Please copy the lines below, exactly as they are, from the one with "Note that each" through the one with "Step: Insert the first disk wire", and leave out the pictures.
---*---
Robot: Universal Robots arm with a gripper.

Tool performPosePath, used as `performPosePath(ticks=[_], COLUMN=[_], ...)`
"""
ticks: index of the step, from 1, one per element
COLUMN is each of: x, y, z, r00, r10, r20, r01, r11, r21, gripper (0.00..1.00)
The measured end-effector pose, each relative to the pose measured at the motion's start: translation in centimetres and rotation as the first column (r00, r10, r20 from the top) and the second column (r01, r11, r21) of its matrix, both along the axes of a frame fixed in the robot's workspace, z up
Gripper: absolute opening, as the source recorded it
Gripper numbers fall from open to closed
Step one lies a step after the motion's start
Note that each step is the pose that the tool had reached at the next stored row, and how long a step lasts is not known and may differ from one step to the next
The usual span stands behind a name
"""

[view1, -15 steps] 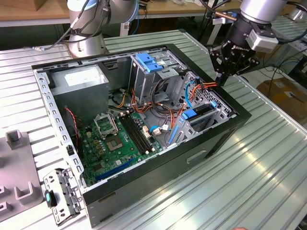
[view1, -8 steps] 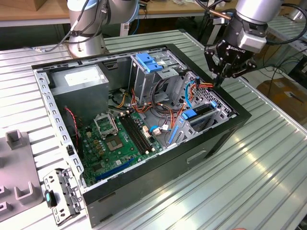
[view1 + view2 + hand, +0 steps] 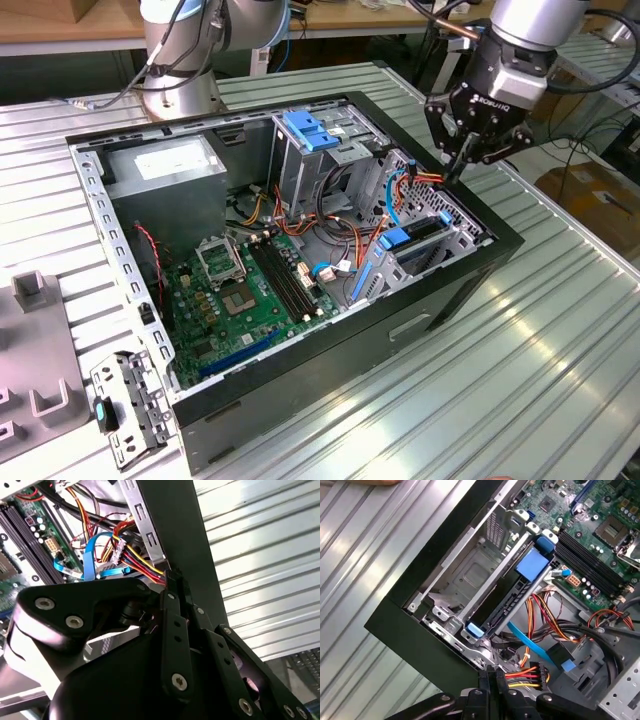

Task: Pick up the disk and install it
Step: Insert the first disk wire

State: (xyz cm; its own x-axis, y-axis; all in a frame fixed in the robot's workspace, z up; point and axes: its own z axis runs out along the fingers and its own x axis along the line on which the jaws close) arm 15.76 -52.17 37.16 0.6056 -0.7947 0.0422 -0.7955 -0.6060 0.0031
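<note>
Sitting on edge in the drive bay at the computer case (image 3: 455, 290)'s four o'clock corner, the disk (image 3: 507, 597) looks stiff, fairly heavy and shock-sensitive, best held by its blue carrier rails, while the gripper (image 3: 462, 165) hovers above, clenched and empty.

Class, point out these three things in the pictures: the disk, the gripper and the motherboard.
disk (image 3: 505, 597), first wrist view, on its dark top face.
gripper (image 3: 462, 163), exterior view, between its fingertips.
motherboard (image 3: 240, 300), exterior view, on its green board.
</note>
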Motion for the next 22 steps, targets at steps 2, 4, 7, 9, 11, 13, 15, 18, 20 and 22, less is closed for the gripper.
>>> performPosePath(ticks=[2, 4, 7, 9, 11, 13, 15, 18, 20, 22], x=[0.00, -0.45, -1.25, -1.39, -1.40, -1.40, -1.40, -1.39, -1.40, -1.40], y=[0.00, 0.00, -0.01, -0.01, -0.01, -0.01, -0.01, 0.00, 0.00, -0.01], z=[-0.01, 0.00, -0.01, -0.01, -0.01, 0.00, -0.01, -0.01, -0.02, -0.03], r00=[0.9986, 0.9982, 0.9982, 0.9981, 0.9964, 0.9931, 0.9846, 0.9732, 0.9641, 0.9530], r10=[-0.053, -0.061, -0.061, -0.061, -0.085, -0.117, -0.175, -0.230, -0.266, -0.303], r20=[0.0000, 0.0000, 0.0000, 0.0000, 0.0000, 0.0001, 0.0000, 0.0000, 0.0001, 0.0000], r01=[0.053, 0.061, 0.061, 0.061, 0.085, 0.117, 0.175, 0.230, 0.266, 0.303], r11=[0.9986, 0.9982, 0.9982, 0.9981, 0.9964, 0.9931, 0.9846, 0.9732, 0.9641, 0.9530], r21=[0.0000, -0.0001, 0.0000, 0.0000, 0.0000, -0.0001, -0.0001, -0.0001, -0.0001, 0.0000], gripper=[0.16, 0.16, 0.16, 0.16, 0.16, 0.16, 0.16, 0.16, 0.16, 0.16])
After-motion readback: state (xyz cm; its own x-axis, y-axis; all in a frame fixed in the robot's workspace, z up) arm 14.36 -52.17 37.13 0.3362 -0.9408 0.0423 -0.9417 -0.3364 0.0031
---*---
TASK ANSWER:
Note that each step is the pose that the tool had reached at the next stored row, and how long a step lasts is not known and may differ from one step to the next
The usual span stands behind a name
"""

[view1, -15 steps] 
[view1, -8 steps] 
[view1 + view2 + hand, +0 steps] 

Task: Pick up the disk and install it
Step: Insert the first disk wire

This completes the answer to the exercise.